Paper Example Undergraduate 3,194 words

Integrating Heterogeneous Data Using Web Services

Last reviewed: February 8, 2011 ~16 min read

IEEE-Computer Science -- Literature Review

IEEE-Computer Science

Integration Approaches Practices

The work of Ziegler and Dittrich (nd) reports that integration is "becoming more and more indispensable in order not to drown in data while starving for information." The goal of data integration is "to combine data from different sources by applying global data model and by detecting and resolving schema and data conflicts so that a homogenous, unified view can be provided." (Ziegler and Dittrich, nd) There are two reasons for data integration:

(1) Given a set of existing data sources, an integrated view is created to facilitate data access and reuse through a single data access point;

(2) Given a certain information need, data from different complementing sources is to be combined to gain a more comprehensive basis to satisfy the information need. (Ziegler and Dittrich, nd)
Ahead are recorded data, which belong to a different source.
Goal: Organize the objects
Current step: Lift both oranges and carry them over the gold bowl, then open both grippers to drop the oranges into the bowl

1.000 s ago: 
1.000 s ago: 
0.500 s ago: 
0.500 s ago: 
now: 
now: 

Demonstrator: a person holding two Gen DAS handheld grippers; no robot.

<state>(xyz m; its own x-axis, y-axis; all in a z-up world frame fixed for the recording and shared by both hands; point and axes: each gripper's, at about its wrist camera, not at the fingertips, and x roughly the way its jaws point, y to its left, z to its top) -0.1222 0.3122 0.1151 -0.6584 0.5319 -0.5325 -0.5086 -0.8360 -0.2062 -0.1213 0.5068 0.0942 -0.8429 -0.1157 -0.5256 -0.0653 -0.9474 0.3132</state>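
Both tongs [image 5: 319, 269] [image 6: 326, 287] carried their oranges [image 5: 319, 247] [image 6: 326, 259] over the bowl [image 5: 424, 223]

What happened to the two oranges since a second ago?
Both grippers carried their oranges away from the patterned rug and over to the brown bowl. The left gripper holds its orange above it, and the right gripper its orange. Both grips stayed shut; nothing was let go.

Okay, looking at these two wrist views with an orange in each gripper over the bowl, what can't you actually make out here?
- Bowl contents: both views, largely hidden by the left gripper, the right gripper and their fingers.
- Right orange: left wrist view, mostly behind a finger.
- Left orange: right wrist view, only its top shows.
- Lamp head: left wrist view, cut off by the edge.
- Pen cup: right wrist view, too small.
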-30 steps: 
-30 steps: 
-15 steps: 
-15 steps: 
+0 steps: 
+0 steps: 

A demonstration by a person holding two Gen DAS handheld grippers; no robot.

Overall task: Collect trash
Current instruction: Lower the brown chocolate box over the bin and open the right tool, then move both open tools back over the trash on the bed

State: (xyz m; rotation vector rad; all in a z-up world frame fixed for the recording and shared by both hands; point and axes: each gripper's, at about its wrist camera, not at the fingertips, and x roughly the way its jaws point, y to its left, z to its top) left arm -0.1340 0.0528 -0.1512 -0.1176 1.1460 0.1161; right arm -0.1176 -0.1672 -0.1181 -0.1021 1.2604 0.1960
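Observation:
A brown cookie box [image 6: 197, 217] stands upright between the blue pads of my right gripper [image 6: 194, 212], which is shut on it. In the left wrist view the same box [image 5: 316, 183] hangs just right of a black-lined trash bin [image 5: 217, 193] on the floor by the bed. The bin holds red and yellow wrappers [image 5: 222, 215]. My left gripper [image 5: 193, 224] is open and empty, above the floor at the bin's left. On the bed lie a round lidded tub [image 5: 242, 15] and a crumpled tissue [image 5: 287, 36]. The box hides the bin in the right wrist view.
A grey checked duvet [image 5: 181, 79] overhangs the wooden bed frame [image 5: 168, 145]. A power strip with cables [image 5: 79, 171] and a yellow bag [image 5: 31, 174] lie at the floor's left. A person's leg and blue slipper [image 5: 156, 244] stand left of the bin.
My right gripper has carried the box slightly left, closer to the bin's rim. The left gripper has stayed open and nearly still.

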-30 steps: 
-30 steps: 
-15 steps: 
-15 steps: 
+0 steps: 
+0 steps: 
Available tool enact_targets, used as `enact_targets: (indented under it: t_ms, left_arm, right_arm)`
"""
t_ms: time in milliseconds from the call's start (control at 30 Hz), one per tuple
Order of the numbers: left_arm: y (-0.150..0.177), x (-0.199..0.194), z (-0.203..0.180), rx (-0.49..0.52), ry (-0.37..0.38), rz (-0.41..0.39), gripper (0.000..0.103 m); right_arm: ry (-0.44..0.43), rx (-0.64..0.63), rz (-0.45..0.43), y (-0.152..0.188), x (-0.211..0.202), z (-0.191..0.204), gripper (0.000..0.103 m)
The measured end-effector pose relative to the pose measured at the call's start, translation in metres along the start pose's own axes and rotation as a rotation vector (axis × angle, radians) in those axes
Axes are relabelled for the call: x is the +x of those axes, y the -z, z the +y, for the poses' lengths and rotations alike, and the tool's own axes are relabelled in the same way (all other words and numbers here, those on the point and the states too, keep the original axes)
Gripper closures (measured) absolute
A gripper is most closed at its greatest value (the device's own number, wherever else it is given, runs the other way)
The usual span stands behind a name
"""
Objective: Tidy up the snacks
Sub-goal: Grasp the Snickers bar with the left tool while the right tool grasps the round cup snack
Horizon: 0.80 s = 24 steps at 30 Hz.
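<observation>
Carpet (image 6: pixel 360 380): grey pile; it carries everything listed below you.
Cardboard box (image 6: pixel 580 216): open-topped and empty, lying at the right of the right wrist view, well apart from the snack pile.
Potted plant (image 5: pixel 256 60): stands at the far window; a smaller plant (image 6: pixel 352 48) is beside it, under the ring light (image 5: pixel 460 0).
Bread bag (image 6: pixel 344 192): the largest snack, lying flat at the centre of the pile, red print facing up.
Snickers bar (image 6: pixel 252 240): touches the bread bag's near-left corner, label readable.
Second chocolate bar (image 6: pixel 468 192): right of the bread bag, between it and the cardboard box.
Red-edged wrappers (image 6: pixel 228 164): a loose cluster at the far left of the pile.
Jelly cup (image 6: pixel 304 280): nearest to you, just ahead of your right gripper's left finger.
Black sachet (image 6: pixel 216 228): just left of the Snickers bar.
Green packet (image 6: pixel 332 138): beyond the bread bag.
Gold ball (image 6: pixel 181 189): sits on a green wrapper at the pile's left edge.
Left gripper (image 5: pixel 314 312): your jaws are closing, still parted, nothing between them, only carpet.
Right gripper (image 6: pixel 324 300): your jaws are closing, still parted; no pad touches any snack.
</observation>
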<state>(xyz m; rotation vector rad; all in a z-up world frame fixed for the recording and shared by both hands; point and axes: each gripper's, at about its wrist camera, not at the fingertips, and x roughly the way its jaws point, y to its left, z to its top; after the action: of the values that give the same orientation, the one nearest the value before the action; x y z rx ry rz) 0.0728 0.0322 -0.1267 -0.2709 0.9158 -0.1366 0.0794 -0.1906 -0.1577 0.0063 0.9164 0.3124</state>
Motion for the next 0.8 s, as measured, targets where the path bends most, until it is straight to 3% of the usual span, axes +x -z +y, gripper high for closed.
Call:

Foundations of the SIRUP Approach

Foundations of the SIRUP approach are stated to include the following principles:

(1) Semantic Perspectives -- "a user defined conceptual model of an application domain with explicit queryable semantics for all entities and relationships appearing in it."

(2) Bipartite Integration Process -- generally two primary roles: data providers and data users. It is reported that there are two distinct phrases in the integration process of the SIRUP approach: (a) a data provision phase where administrators of local data sources explicitly declare the data and its semantics that is offered for integration; and (b) a Semantic Perspective modeling phase where users who know their application domain for which data is to be integrated define the desired Semantic Perspective.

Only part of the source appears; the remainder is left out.